WHAT YOU NEED TO DO
In the material below, find the line that contains "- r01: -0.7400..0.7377" and the line that contains "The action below", then write out exactly those two lines and everything between them.
[DATA BLOCK — start]
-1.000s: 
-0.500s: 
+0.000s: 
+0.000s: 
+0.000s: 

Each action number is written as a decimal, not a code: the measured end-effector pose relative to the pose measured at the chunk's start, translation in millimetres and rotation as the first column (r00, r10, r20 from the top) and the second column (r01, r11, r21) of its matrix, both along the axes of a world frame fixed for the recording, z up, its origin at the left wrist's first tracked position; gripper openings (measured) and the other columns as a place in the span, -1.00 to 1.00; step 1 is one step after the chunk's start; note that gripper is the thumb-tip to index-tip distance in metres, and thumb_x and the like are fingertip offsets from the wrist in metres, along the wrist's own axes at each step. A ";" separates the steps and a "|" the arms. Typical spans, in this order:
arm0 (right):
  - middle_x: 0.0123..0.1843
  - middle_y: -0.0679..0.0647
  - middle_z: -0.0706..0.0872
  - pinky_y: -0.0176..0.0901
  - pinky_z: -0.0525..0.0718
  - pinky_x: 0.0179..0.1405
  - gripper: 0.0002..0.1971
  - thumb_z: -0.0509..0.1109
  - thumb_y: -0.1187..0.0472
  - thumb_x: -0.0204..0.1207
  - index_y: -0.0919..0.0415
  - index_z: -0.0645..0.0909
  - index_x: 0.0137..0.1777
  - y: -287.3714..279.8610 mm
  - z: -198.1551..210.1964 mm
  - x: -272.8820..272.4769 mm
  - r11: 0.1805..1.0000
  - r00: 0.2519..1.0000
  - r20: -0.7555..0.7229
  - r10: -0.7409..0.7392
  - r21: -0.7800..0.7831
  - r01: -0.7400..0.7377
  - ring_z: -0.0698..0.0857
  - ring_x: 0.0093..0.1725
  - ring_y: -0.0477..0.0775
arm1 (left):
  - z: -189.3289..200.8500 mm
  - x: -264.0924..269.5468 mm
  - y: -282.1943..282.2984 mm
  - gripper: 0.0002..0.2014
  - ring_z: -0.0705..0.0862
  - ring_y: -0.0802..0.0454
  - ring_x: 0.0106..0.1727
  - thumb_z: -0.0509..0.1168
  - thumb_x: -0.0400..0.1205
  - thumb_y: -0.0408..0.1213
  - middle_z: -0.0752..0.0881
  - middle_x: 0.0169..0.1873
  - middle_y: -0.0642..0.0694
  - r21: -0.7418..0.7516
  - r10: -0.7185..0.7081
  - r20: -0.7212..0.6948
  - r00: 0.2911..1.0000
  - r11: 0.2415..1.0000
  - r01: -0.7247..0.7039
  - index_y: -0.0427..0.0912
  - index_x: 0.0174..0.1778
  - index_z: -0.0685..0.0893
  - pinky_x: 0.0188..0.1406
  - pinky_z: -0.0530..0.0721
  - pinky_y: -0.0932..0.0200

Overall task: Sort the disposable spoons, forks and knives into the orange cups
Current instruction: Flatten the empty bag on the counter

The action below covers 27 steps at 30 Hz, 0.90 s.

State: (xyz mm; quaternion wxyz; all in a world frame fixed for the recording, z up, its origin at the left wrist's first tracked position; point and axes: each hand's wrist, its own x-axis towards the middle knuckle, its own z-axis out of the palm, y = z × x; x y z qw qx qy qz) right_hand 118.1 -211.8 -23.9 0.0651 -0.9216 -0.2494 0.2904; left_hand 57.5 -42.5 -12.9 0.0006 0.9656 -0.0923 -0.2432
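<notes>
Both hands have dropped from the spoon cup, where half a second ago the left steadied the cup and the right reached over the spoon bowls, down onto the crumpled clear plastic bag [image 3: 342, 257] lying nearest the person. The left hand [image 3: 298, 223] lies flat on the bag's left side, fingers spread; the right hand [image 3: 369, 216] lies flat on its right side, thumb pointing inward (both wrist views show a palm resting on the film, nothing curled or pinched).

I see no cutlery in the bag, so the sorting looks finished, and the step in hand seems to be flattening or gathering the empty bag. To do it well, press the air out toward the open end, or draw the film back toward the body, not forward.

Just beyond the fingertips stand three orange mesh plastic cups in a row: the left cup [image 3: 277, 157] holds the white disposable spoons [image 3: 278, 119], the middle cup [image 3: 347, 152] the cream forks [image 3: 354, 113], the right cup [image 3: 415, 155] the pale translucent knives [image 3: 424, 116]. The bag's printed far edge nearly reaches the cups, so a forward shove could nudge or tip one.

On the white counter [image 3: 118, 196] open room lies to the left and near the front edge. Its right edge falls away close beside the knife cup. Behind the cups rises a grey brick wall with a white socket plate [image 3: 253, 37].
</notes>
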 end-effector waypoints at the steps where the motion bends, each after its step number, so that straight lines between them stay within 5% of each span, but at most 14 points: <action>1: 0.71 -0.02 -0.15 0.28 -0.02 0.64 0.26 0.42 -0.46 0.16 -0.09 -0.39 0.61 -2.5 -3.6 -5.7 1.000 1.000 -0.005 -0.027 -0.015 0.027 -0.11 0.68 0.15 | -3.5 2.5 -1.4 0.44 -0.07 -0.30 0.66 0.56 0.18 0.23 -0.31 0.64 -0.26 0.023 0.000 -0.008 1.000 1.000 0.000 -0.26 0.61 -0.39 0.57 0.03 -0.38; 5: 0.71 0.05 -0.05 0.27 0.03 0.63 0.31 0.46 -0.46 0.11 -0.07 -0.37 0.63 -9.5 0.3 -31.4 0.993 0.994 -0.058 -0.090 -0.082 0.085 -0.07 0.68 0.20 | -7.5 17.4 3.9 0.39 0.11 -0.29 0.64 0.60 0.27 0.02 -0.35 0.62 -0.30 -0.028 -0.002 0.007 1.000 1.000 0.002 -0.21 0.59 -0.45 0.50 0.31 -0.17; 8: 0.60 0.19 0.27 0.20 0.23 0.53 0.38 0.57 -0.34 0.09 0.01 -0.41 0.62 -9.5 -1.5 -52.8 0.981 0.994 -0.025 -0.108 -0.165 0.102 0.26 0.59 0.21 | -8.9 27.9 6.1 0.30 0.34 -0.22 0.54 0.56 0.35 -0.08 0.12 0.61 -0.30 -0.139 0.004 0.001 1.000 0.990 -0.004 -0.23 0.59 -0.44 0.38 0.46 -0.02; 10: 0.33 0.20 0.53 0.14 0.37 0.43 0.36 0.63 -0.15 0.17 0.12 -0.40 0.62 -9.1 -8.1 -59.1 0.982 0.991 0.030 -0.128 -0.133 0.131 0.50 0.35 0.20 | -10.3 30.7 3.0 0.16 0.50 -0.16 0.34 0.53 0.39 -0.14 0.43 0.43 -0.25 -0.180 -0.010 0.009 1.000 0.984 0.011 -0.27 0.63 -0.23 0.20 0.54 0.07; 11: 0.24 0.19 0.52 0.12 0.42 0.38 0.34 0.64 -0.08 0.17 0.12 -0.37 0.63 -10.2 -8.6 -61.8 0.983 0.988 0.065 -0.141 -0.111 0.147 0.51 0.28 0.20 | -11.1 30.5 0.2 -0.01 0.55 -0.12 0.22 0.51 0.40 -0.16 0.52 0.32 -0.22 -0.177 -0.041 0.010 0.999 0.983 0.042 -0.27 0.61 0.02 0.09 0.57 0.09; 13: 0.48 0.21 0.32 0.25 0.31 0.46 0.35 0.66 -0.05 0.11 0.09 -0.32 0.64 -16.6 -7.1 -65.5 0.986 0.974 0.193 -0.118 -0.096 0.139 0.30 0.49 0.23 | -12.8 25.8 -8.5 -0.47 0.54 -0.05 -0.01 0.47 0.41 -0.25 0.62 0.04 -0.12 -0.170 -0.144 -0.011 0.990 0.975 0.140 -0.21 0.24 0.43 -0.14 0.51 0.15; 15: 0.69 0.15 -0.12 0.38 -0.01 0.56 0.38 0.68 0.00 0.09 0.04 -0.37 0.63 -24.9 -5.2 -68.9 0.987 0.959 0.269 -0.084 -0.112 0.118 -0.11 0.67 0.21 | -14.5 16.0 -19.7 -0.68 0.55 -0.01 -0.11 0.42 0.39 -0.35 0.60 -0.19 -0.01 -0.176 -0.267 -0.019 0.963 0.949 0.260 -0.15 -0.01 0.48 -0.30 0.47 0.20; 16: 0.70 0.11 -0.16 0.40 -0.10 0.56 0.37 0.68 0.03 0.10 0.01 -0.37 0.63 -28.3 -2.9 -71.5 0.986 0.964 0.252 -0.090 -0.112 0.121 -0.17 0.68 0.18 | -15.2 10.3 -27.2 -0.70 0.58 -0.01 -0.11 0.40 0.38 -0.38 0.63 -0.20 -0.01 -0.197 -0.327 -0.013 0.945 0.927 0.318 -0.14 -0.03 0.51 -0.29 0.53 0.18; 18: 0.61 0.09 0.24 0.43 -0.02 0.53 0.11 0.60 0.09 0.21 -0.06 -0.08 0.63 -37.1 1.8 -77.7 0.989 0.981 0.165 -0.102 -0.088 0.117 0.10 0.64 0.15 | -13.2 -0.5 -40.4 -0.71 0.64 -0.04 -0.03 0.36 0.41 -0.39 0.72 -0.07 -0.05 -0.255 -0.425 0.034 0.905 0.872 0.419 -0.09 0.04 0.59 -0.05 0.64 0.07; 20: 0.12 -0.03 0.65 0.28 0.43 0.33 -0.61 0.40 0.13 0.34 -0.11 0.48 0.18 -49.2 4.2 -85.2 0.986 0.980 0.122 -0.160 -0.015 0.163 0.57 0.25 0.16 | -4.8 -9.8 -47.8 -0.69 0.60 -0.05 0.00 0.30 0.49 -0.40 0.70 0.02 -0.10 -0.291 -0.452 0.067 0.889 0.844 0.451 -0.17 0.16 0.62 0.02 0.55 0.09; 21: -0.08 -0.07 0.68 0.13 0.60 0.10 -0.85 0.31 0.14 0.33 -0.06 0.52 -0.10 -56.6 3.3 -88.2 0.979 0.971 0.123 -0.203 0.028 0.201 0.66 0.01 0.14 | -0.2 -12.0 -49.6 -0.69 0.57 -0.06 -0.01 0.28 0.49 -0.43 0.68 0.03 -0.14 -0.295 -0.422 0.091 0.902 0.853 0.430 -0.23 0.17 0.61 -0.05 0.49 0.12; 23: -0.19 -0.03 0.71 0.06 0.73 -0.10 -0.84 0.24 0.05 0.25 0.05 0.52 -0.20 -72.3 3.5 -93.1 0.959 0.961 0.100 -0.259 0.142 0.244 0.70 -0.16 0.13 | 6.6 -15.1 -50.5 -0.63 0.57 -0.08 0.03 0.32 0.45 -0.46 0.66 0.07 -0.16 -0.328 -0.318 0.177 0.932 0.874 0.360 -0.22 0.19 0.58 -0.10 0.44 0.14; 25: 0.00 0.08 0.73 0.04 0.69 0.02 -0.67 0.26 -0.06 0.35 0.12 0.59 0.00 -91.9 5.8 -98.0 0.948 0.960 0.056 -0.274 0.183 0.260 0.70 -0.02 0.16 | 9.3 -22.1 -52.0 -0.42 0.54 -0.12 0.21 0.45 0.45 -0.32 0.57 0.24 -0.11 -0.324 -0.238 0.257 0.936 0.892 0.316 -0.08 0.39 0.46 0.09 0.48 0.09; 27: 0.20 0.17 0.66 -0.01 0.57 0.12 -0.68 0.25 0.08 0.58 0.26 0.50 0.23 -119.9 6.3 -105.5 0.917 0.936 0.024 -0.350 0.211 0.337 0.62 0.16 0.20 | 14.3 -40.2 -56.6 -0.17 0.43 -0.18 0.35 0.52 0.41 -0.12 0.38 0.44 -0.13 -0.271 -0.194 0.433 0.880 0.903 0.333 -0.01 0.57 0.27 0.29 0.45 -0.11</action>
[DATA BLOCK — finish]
TASK SOLUTION
  - r01: -0.7400..0.7377
  - ring_z: -0.0698..0.0857
  - ring_x: 0.0093..0.1725
  - ring_y: -0.0477..0.0775
arm1 (left):
  - z: -189.3289..200.8500 mm
  - x: -264.0924..269.5468 mm
  - y: -282.1943..282.2984 mm
  - gripper: 0.0002..0.2014
  - ring_z: -0.0705..0.0862
  - ring_y: -0.0802..0.0454
  - ring_x: 0.0106..0.1727
  - thumb_z: -0.0509..0.1168
  - thumb_x: -0.0400..0.1205
  - thumb_y: -0.0408..0.1213
  - middle_z: -0.0752..0.0881
  - middle_x: 0.0169..0.1873
  - middle_y: -0.0642..0.0694
  - r21: -0.7418..0.7516
  - r10: -0.7185..0.7081
  - r20: -0.7212..0.6948
  - r00: 0.2911..1.0000
  - r11: 0.2415..1.0000
  - r01: -0.7247..0.7039
  - index_y: -0.0427..0.0912
  - index_x: 0.0174..0.1778
  - index_z: -0.0685..0.0893
  - pinky_x: 0.0188..0.1406
  - pinky_z: -0.0530..0.0721
  - pinky_y: -0.0932..0.0200

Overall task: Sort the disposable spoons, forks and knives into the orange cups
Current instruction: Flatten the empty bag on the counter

The action below covers 27 steps at 30 Hz, 0.90 s.

The exercise contains no remaining tasks.